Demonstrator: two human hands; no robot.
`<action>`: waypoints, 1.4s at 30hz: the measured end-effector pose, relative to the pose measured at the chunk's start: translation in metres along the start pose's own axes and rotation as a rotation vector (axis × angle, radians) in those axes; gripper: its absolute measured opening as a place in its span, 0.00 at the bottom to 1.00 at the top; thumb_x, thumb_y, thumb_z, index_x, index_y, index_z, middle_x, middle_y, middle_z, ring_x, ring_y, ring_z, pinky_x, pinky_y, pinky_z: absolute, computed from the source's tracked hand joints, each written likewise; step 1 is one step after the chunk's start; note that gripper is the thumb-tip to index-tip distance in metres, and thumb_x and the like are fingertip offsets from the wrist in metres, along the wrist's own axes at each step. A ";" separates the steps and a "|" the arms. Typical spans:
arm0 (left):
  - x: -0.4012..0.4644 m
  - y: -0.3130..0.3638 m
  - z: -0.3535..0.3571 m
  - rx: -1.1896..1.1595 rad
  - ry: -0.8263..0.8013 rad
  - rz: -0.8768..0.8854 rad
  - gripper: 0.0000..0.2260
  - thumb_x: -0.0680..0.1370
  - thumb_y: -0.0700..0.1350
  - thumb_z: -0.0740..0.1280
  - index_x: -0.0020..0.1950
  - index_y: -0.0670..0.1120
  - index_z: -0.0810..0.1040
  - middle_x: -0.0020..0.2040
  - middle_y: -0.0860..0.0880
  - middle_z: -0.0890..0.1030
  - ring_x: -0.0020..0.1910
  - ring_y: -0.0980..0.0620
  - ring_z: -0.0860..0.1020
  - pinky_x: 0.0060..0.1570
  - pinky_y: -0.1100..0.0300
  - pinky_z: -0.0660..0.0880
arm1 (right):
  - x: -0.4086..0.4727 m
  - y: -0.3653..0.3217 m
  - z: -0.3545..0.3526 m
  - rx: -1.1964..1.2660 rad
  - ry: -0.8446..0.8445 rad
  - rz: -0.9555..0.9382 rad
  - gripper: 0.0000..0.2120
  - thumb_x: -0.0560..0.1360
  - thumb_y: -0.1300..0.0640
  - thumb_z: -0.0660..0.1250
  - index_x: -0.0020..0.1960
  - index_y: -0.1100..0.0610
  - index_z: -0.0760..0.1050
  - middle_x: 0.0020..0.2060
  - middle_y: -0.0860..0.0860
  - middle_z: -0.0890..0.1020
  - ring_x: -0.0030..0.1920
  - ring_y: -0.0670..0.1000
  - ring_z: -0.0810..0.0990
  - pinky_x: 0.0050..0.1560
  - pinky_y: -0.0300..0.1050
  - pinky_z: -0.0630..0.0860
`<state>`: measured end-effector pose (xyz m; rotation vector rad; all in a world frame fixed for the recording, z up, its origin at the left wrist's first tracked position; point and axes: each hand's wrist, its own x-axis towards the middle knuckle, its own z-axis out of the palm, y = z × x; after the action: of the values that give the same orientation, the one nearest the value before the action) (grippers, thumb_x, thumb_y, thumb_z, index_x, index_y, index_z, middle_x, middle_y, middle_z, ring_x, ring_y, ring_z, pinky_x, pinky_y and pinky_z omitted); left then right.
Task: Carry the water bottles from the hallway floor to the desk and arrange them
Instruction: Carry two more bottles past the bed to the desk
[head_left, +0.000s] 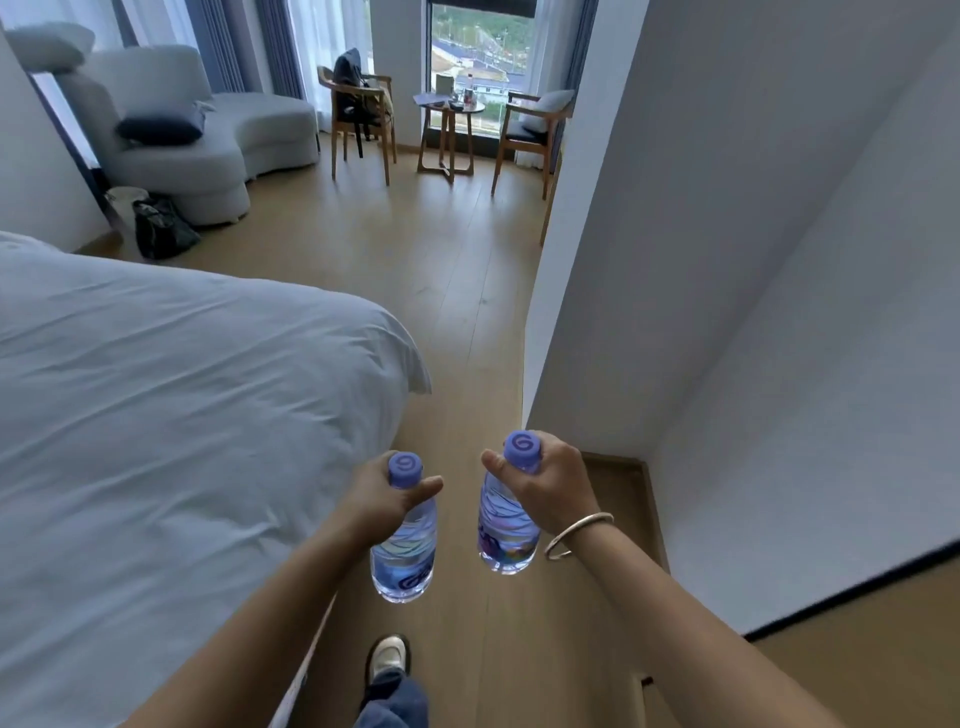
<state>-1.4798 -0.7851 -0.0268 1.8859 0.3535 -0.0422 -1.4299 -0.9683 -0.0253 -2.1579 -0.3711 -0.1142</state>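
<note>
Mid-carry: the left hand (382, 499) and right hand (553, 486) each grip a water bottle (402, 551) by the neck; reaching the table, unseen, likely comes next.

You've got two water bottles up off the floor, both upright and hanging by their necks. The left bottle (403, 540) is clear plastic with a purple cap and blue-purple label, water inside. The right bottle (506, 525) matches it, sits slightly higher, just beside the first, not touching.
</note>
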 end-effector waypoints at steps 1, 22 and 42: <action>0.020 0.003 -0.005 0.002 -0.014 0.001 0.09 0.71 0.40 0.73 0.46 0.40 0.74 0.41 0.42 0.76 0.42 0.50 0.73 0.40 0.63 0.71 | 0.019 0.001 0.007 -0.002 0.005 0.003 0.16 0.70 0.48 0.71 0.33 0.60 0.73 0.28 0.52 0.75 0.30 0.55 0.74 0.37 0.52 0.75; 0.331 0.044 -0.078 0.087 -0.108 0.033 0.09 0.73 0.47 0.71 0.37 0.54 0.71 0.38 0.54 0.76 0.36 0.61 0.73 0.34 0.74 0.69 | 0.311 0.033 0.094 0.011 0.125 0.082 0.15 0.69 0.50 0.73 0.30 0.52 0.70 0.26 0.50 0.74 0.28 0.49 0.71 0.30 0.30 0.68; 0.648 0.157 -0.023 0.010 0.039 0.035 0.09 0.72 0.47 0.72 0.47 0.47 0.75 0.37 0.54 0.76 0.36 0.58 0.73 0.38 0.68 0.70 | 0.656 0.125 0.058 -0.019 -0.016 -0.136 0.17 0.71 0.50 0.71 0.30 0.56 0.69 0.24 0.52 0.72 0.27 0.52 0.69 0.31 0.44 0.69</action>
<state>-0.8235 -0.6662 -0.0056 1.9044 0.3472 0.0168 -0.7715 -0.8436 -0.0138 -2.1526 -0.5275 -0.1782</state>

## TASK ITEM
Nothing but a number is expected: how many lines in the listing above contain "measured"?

## OUTPUT OF THE TASK
2